Probiotics and prebiotics from insects
Here, too, it appears that insect ingredients may have a part to play in the solution. A recent study investigated the efficacy of a probiotic made from insects — specifically, from fermented mealworm larvae — in protecting broiler chicks from bacterial infection. (Probiotics are “good” bacteria, introduced into the gut to improve immunity of the gastrointestinal tract11.) Chicks were injected with E. coli and Salmonella, then fed a diet containing either the mealworm probiotic or a control diet without the probiotic. After eight days, the chicks fed the probiotic displayed significantly lower mortality, lower levels of E. coli and Salmonella microflora in the cecum, and an improved immunological response, all of which suggest that the mealworm probiotic is a good alternative to antibiotics. Interestingly, a different study in which broiler chicks were fed a diet including mealworm protein that had not been fermented, also reported a reduced cecal E. coli content. This suggests that there is something in the insect protein itself that has a prebiotic effect, improving the immune response of broilers. This effect is likely to be mediated by chitin, a polymer found in the exoskeleton of insects: chitin and its derivative chitosan have been shown elsewhere to have not only antimicrobial effects, but also antifungal and antiviral effects, mediated (at least in part) by improving intestinal microflora through increased levels of Lactobacillus.

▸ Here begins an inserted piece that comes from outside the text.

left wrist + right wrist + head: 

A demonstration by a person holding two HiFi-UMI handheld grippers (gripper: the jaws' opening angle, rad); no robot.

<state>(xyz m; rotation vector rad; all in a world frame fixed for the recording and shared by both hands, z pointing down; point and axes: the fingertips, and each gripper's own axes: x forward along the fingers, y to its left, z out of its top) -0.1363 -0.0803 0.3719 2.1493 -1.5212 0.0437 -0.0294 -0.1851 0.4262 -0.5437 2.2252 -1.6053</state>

Positive effect on feed conversion ratio
Of course, the bottom line for many poultry farmers is the bottom dollar. In this respect, they may be more interested in looking at the feed conversion ratio (FCR) — a measure of the efficiency with which feed is converted to meat, with lower values indicating greater efficiency — than gut microflora. But here, too, insect ingredients appear to perform well: both of the afore-mentioned studies that investigated cecal E. coli levels also measured FCR, and observed it to be lower when mealworm meal (or mealworm probiotic) was included in the feed. FCR is just one measure of growth performance: others include final body weight and average daily weight gain. Not every study has reported improvement in all these growth measures at every stage of development of the birds; nevertheless, the consensus appears to be that for insect inclusion levels of up to around 10%, there is improvement in at least one of the growth performance measures, with no negative impact on any of the others ,.
So, while there is more work to be done in clarifying the optimal inclusion level for any given situation, poultry farmers can be confident that including insect protein in their birds’ diet will have a positive effect on growth; and when taken in the context of the benefits for meat quality and pathogen management, it is clear that there are many good reasons to opt for insect products as ingredients in poultry feed.